> To do:
Retype exactly the lines of the material below, from the one containing "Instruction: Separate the" through the last, with both ends kept.

*** Source material ***

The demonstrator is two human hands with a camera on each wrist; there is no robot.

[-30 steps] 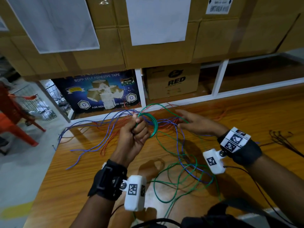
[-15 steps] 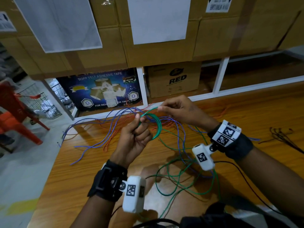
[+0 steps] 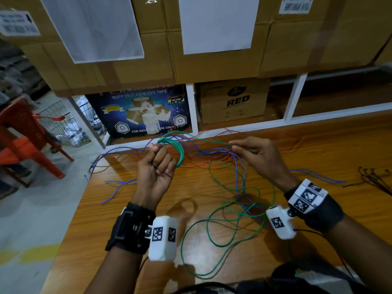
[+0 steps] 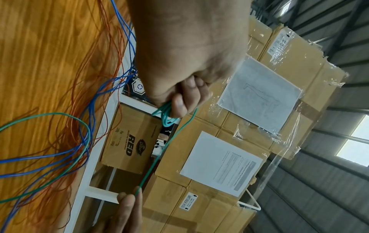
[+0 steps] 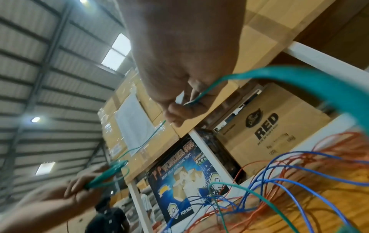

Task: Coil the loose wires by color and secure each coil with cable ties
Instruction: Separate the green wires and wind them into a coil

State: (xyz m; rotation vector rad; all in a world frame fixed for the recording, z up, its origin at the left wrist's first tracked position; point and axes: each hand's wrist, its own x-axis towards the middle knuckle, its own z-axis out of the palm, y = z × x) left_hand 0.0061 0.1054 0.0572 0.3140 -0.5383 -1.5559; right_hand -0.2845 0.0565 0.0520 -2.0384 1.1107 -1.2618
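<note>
The green coil is up in the air above the wooden table, held tight in the left hand. Just to the right of the coil, the right hand pinches the same green wire, pulled straight. Loose green wire lies on the table near the coil, with blue wires and red wires. I think the green winding is partway done. Next, bring the wire round the coil again.

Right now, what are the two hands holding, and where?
The left hand grips the green coil at its near side. The right hand pinches the same green wire's straight run leading off the coil.
</note>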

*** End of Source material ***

> Solution:
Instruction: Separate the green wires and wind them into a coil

State: (xyz m; rotation vector rad; all in a world frame fixed for the recording, z up, its origin at the left wrist's first tracked position; point and axes: each hand's wrist, its own x-axis towards the middle knuckle, its own z-axis out of the palm, y = z × x) left_hand 0.0061 0.1054 0.0572 0.3140 -0.5383 -1.5559; right_hand -0.2845 0.0565 0.0520 -2.0384 1.1107 -1.2618
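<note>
The green coil is up in the air above the wooden table, held tight in the left hand. Just to the right of the coil, the right hand pinches the same green wire, pulled straight. Loose green wire lies on the table near the coil, with blue wires and red wires. I think the green winding is partway done. Next, bring the wire round the coil again.

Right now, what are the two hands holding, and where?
The left hand grips the green coil at its near side. The right hand pinches the same green wire's straight run leading off the coil.
</note>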

The exercise has been completed in full.